Present-day Danes, for example, venerate their forefathers for being the first people to end the Trans-Atlantic Slave trade on January 1, 1803. Present-day Danes also acknowledge and embrace the achievements of 18th- and 19th-century Danes such as world-renowned writer Hans Christian Andersen (1805-1875) and internationally famous sculptor Bertel Thorvaldsen (1770-1844).
But those same present-day Danes routinely disassociate themselves from slave-trading Danes who were the contemporaries of those national heroes referenced herein. What present-day Danes overlook, however, is the very obvious fact: Had Danish people apologized to the people of the Virgin Islands at the opportune time -- when slavery ended 169 years ago -- this ridiculous discussion about whether Danes should apologize would have been rightfully settled eight generations ago.
Meanwhile, the political argument is also a ticking bomb. At one point or another, in one form or another, the Trans-Atlantic slave-trading nations -- Portugal, Spain, Great Britain, France, Holland, Denmark, Norway, Sweden, Brazil, (and Brandenburg, today one of the 16 federated states of Germany) -- are going to have to pay reparations. Such is the nature of things: neither good deeds nor bad deeds go unpunished. Whether at the hands of “Karma,” Divine Recompense,” or “Comeuppance,” the world has a way or correcting itself and righting wrongs.
Case in point: For centuries, Denmark went about the world under the banner of colonialism, enriching the nation’s coffers at the expense of its colonies. And though it walked away from its Caribbean colonial experience “scot-free,” Denmark is now -- for the first time in its long, recorded history -- as a result of its membership in the European Union, experiencing the challenges that accompany mass immigration, even though none of those immigrants are Virgin Islanders.
The fact that 169 years after Emancipation and 100 years after Transfer, Virgin Islanders still must “debate,” “engage in discussion,” and “wrestle” with Danish people over an apology for something as obviously and fundamentally wrong as slavery is further insult the people of the Virgin Islands.

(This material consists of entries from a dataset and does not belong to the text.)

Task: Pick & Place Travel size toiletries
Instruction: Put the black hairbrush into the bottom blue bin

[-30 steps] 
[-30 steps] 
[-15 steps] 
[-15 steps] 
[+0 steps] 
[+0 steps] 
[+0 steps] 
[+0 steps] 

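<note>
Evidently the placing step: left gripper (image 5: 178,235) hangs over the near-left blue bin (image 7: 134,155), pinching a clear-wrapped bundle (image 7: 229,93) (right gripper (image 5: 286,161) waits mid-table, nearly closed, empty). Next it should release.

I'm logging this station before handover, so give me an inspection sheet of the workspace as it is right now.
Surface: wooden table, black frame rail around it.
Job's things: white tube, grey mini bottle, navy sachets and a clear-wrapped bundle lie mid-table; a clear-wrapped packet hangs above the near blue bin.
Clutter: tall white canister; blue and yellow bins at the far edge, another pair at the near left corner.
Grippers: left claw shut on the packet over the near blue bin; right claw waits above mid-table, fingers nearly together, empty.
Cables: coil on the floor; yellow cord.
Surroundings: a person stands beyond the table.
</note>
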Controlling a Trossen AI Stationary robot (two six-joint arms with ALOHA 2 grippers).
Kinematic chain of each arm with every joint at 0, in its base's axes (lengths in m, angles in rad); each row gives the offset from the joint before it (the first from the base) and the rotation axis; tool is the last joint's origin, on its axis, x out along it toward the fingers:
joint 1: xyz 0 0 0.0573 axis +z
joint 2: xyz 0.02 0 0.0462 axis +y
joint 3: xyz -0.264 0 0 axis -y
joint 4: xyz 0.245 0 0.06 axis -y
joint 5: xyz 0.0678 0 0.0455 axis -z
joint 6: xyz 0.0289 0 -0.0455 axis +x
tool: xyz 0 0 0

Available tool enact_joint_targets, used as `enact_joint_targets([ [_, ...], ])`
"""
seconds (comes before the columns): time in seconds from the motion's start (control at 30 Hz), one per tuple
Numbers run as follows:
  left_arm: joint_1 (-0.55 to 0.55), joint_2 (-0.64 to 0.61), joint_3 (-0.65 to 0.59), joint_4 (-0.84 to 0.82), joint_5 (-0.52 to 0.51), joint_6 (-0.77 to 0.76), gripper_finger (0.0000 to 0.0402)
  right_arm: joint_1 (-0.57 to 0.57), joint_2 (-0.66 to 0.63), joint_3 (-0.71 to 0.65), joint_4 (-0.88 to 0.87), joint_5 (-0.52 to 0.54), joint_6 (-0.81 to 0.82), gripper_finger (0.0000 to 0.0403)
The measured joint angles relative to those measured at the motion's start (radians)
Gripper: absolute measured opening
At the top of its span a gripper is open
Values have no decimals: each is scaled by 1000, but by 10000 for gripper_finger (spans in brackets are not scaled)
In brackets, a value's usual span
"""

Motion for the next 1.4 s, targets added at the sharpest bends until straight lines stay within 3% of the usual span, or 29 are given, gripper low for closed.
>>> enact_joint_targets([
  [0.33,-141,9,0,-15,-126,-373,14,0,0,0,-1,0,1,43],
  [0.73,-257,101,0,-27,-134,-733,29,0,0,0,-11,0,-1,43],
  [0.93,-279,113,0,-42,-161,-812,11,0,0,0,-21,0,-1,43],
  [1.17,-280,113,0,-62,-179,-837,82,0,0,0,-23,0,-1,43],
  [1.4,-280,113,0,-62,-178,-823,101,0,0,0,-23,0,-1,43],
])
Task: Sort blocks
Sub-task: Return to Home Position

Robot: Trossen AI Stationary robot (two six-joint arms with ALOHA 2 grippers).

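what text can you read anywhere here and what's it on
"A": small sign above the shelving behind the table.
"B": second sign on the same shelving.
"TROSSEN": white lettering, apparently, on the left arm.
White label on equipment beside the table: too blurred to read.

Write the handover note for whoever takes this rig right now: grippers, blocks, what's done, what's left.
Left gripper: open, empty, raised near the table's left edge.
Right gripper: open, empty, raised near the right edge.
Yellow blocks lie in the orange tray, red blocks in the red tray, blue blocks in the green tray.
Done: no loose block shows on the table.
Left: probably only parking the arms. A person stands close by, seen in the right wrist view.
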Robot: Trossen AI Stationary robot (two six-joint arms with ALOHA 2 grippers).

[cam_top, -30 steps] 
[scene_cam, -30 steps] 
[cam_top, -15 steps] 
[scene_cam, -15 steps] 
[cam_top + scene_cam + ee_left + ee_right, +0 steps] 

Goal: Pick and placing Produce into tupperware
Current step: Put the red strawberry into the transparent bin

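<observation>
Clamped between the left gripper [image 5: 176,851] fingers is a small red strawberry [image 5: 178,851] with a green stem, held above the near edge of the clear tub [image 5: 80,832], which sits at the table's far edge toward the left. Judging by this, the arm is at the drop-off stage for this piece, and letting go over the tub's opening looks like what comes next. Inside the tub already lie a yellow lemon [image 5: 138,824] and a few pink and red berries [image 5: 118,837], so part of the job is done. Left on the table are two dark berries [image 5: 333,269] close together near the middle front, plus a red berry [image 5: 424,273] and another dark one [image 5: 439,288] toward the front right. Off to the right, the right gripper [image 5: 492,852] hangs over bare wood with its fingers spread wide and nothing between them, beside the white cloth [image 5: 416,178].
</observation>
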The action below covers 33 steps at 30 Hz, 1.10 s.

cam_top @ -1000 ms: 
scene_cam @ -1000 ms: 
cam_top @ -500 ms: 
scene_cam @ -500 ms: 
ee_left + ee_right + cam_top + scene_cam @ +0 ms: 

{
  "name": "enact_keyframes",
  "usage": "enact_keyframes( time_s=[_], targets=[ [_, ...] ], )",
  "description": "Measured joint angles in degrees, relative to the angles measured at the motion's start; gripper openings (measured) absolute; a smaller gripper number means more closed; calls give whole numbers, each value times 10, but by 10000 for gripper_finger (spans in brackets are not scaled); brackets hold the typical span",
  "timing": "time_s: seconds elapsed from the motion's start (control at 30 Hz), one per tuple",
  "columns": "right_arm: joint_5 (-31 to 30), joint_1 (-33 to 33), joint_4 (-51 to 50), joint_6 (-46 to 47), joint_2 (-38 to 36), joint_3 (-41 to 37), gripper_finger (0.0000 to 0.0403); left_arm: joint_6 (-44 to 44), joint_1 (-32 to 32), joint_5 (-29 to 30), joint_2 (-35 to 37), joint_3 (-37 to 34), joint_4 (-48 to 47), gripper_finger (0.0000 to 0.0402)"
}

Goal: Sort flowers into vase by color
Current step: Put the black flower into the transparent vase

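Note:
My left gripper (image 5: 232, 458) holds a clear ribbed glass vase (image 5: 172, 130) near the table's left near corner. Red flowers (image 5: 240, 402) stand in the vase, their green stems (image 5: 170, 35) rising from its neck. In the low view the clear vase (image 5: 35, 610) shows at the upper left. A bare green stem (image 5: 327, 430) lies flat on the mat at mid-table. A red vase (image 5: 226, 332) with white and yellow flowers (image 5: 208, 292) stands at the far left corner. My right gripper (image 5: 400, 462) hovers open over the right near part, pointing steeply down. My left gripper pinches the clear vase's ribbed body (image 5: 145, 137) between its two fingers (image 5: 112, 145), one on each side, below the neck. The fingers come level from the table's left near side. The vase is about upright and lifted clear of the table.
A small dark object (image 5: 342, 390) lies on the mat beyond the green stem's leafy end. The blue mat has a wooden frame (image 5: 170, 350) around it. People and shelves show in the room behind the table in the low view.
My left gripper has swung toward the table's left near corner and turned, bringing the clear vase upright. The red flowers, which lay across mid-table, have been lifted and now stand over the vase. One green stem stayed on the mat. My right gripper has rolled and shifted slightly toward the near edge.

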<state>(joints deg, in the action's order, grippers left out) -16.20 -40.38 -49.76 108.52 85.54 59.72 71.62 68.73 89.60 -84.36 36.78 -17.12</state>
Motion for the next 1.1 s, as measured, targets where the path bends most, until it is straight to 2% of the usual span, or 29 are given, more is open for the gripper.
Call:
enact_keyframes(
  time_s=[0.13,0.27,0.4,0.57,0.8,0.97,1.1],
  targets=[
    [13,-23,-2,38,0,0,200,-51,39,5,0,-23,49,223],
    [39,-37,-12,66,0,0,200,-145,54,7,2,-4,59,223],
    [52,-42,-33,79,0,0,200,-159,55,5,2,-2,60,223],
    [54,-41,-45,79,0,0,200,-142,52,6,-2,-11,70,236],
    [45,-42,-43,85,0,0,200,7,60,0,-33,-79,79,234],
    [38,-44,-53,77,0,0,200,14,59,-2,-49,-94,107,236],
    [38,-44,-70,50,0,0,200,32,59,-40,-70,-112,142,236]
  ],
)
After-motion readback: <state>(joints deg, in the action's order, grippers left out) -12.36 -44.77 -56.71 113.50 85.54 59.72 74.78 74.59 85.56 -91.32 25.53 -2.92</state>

Anyone with the slightest degree of human dignity knows instinctively that to enslave another human being and deprive him of his freedom is a corruption of nature. Even school children know wrong from right. School children also know that an “apology” that does not willingly, freely, and genuinely flow from the soul is no apology at all. So, in this day and age, if the average Danish person actually
feels that he or she cannot or should not, on behalf of his ancestors, apologize to the people of the Virgin Islands for slavery, then present-day Danish people need to take their apology (or lack thereof) and shove it
Where else on planet Earth does the person wronged have to beg and plead with the wrongdoer for a genuine apology? In the case of the Trans-Atlantic Slave Trade, it was the blond-haired, blue-eyed Dane who was the “barbarian,” and it was the dark-skinned, dark-eyed African who was the victim. Furthermore, for the record, Danes never officially said “thank you” to their enslaved population for 177 years (1671-1848) of free labor either. Should Virgin Islanders also beg and plead for a “thank you”? Maybe Danish people should read the recently released book, Manly Manners: Lifestyle & Modern Etiquette for the Young Man of the 21st Century
On March 26, 2017, the “Moravian Church in Denmark and several citizens of Denmark” issued an official apology to the people of the Virgin Islands for slavery in the Danish West Indies: “Together with several citizens of Denmark, we declare to be deeply troubled about a deeply regrettable past, in which the forefathers of the population of the US Virgin Islands were enslaved and against their will were forced to labor for masters, many of whom came from Denmark. For this, although belated, we apologize in the spirit of love
The declaration then goes further to “ask with respect and humbleness” that the people of the Virgin Islands receive the declaration with the spirit in which it was conveyed: “with openness, love and a will to live in peace and harmony together.”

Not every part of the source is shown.